Stored data START
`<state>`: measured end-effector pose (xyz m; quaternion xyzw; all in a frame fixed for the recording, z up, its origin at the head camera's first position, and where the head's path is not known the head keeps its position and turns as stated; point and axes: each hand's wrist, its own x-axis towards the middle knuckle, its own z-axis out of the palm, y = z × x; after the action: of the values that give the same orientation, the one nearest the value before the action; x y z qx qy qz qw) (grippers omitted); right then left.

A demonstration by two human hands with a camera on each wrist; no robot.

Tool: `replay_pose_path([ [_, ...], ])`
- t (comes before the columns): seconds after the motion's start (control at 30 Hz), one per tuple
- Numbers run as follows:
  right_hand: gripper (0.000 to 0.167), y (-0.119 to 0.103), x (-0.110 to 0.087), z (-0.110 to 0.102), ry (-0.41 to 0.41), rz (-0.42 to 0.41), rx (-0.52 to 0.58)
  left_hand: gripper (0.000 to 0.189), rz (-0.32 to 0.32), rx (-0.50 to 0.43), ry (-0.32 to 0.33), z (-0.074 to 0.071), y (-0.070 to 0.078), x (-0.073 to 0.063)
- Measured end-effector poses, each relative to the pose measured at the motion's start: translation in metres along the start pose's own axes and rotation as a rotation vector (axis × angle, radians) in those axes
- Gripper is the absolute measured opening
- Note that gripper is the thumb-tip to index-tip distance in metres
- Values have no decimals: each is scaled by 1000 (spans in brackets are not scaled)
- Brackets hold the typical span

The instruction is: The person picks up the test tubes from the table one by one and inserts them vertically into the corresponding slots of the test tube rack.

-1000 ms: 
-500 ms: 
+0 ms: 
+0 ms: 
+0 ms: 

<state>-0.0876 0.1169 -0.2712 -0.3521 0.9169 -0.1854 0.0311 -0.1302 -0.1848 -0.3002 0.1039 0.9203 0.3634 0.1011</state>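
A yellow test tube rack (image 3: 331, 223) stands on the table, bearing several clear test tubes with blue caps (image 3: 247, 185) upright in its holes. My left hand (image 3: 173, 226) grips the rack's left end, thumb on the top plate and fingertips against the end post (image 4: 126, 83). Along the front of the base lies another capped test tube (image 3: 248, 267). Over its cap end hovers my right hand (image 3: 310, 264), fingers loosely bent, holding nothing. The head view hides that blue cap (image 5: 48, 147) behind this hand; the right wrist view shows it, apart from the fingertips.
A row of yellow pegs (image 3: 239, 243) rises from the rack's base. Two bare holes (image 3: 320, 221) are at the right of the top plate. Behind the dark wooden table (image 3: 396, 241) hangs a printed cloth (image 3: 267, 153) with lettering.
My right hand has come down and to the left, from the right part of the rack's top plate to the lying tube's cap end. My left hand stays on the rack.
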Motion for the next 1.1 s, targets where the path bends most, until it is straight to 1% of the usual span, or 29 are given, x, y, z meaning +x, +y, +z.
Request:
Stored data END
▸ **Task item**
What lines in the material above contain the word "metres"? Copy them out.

▸ **Response**
- Measured end-effector poses, each relative to the pose measured at the motion's start: translation in metres along the start pose's own axes and rotation as a rotation vector (axis × angle, radians) in those axes
- Note that gripper is the thumb-tip to index-tip distance in metres

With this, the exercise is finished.